TAGEIN TAGAUS BERLIN


10. Januar 2005. Die Marillen und Feigen, der Wein, Sonne und Mond, die Musik und der weibliche Bauch, das alles kommt vom Osten, und ich wählte als Endstation meiner Bahnfahrt von Bozen nach Berlin nicht den Bahnhof Zoologischer Garten, sondern Berlin Ostbahnhof.

11.1. Es sollte eine fröhliche und herzliche Stadt sein, eine weitmaschige, lesbische, schwule Stadt, mitten in der Zeit, Ost und West sollte sie vertreten, unten und oben lebendig sein. Eine Stadt mit Gedächtnis, mit Erinnerungsvermögen, deshalb Berlin.
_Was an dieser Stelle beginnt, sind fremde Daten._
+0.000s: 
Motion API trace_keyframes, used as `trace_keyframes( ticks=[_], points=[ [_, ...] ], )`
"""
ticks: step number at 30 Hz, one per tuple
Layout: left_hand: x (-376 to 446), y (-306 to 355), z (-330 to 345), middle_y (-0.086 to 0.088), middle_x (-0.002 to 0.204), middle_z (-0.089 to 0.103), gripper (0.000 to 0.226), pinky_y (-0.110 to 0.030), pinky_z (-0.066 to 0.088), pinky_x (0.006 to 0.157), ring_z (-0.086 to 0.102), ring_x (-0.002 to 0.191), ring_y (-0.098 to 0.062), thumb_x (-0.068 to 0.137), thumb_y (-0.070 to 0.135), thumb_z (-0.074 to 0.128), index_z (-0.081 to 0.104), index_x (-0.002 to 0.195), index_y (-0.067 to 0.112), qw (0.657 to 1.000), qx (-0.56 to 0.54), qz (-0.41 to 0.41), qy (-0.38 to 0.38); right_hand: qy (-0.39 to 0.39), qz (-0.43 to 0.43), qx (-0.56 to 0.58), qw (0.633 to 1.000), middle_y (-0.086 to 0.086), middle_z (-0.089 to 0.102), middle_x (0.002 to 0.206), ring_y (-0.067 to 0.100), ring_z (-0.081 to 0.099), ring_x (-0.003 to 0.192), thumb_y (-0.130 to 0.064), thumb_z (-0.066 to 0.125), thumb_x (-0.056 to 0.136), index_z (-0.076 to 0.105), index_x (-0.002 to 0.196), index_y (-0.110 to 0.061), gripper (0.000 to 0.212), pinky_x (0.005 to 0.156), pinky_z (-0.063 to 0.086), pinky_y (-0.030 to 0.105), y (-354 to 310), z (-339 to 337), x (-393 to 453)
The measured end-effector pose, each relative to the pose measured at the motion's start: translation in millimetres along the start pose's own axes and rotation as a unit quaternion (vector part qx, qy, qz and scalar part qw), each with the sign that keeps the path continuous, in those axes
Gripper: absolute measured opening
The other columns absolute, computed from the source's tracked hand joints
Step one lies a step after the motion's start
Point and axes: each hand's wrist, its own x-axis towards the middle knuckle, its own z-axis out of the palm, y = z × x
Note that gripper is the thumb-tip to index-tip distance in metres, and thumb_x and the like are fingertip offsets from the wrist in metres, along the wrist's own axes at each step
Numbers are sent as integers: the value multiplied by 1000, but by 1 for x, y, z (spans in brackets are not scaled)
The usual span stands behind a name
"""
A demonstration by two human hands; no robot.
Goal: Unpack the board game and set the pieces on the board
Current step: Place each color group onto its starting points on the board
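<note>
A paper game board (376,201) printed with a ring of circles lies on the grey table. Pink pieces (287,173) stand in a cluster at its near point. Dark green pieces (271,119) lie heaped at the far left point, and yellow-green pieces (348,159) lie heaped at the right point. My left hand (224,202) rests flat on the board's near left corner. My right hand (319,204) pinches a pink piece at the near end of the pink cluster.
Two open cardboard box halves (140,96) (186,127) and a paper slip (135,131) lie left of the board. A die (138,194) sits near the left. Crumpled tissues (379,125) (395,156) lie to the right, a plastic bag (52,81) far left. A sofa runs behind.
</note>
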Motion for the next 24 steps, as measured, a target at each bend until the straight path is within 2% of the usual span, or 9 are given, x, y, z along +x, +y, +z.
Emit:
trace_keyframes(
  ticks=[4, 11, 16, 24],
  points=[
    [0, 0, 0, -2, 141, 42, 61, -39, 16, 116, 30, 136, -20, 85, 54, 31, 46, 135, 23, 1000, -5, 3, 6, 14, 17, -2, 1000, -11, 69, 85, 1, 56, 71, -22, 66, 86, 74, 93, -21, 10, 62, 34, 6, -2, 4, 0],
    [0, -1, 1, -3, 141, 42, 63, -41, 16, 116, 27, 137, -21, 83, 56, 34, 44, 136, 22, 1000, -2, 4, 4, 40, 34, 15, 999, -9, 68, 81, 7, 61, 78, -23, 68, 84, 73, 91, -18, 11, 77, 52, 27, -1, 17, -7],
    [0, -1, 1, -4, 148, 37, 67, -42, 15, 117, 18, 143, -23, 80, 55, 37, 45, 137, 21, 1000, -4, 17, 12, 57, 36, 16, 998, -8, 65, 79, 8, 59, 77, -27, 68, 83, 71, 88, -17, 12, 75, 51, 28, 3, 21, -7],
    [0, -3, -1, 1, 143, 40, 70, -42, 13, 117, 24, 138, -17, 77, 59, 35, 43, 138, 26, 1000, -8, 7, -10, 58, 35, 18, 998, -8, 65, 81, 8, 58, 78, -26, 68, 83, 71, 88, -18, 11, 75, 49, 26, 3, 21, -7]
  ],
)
Mich interessiert aber nur die Kunst: der Höhenflug, der Absturz, die gescheiterten Utopien, die Löcher im Grundmuster, im Gedächtnis. Ein Lochstreifen, eine Lochpartitur: Kann faschistische Architektur gute Architektur sein? Warum nicht? Können uns die Erkenntnisse der nationalsozialistischen Wissenschaftler hilfreich sein? Welche Kriterien des Wertmaßstabes sind ungültig?
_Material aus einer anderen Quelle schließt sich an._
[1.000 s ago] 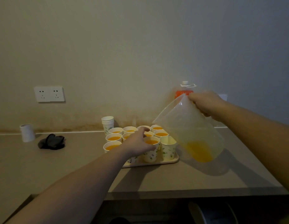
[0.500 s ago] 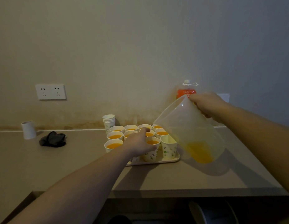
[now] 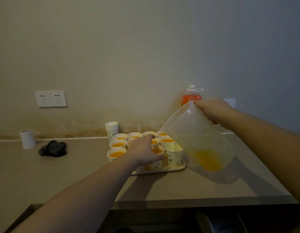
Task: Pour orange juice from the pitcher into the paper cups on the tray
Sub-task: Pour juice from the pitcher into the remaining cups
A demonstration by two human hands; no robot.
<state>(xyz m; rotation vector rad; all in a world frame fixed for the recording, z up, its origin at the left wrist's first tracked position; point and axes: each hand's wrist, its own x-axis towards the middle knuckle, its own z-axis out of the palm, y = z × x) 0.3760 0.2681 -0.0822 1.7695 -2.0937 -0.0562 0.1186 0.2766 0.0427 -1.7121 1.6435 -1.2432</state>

12.1. Wie einzelne Lebewesen Hormone ausschütten, im Frühling, im Sommer, so schüttet ein urbaner Organismus Wellen und Ströme aus. Niemand weiß, warum eine Stadt so aussieht, wie sie aussieht, so riecht, so stinkt, so lockt, so verdirbt, so zärtlich ist. Jede Stadt hat eine eigene Geschwindigkeit, eine Gravitation, Feuchtigkeit, Strömung und Gegenströmung, ähnlich der eines Flusslaufes, mit Strudeln und Wirbeln, Ufern, an denen das Wasser reibt und nagt. Immer strömt frisches Wasser nach, jeden Tag ist alles neu, alles anders, aber doch wieder gleich, fast gleich, fast ähnlich. Nichts gibt es, das in einer Stadt nicht passierte, und wenn nichts passiert, dann könnte etwas passieren. Irgendetwas Wichtiges passiert immer. Berlin ist eine Hauptstadt des Höhenfluges und des Unterganges, des Zerfalls der Poesie und der Kochkunst, und genau diese Stadt schien mir geeignet dafür, mich des Gegenwärtigen zu versichern. Zu Anfang kann ich das Ende gleich vorwegnehmen, das ändert nichts am Verlauf: Keine Stadt hat mich mehr ausgezehrt und zugleich zärtlicher und freundlicher behandelt als Berlin. In den Straßen, in den Cafés, zwischen den Häusern, am Ufer des Wassers war ich gut aufgelegt, zwischen der Kunst und im Bett schlief ich gern, und noch lieber stand ich morgens auf. Die Menschen sprachen mit mir. Hier wird nicht gesungen und nicht gekocht, hier findet die Sprache statt, ohne Sentimentalität, ohne Gutmütigkeit. Die Sprache ist hier am Ort. Nicht um ihrer selbst willen, wie anderenorts, sondern um zu benennen, zu unterscheiden, sie hat keinerlei Fluchtmöglichkeit, kein Versteck.